» TASK TO CARRY OUT
Where the listing below reaches the line containing "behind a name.", start writing out lines exactly, and stop once the line containing "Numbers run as" has been written.

» PROVIDED DATA

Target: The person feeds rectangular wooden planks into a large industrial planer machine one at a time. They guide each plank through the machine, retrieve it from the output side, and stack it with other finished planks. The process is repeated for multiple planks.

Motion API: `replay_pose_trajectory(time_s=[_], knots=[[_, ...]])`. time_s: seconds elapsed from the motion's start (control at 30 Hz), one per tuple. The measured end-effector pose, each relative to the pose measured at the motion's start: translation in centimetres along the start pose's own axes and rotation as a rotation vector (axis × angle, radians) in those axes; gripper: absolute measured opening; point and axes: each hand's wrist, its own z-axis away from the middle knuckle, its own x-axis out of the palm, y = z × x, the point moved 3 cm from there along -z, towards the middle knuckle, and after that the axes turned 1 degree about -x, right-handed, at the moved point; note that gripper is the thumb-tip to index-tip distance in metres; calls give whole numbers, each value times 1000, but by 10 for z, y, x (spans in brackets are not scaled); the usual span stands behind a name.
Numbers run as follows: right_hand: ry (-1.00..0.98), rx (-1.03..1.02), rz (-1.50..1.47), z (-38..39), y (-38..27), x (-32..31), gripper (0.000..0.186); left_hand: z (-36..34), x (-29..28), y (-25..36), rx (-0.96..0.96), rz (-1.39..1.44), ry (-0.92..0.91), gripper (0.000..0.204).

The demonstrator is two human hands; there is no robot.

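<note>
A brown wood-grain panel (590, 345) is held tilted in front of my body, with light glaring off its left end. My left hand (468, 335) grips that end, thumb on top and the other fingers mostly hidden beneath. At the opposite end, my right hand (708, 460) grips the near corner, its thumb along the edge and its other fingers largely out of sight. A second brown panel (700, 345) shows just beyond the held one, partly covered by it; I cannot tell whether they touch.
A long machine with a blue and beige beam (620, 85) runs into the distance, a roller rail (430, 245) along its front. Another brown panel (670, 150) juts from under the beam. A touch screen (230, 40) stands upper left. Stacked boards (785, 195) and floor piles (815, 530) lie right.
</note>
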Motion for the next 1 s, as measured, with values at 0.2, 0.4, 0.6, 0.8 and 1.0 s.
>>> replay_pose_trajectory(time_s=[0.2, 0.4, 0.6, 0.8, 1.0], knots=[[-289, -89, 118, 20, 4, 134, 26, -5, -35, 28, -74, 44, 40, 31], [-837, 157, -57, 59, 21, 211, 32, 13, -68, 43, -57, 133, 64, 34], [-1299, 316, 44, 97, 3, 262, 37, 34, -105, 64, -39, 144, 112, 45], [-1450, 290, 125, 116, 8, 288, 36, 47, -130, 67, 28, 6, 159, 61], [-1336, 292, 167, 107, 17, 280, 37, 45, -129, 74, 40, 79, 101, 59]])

» THE ANSWER
Motion API: `replay_pose_trajectory(time_s=[_], knots=[[_, ...]])`. time_s: seconds elapsed from the motion's start (control at 30 Hz), one per tuple. The measured end-effector pose, each relative to the pose measured at the motion's start: translation in centimetres along the start pose's own axes and rotation as a rotation vector (axis × angle, radians) in those axes; gripper: absolute measured opening; point and axes: each hand's wrist, its own z-axis away from the middle knuckle, its own x-axis out of the palm, y = z × x, the point moved 3 cm from there along -z, towards the middle knuckle, and after that the axes turned 1 degree about -x, right-handed, at the moved point; note that gripper is the thumb-tip to index-tip distance in metres; calls give whole numbers, each value times 1000, but by 10 for z, y, x (spans in brackets are not scaled); the usual span stands behind a name.
Numbers run as follows: right_hand: ry (-1.00..0.98), rx (-1.03..1.02), rz (-1.50..1.47), z (-38..39), y (-38..27), x (-32..31), gripper (0.000..0.186); left_hand: z (-36..34), x (-29..28), y (-25..36), rx (-0.96..0.96), rz (-1.39..1.44), ry (-0.92..0.91), gripper (0.000..0.204).

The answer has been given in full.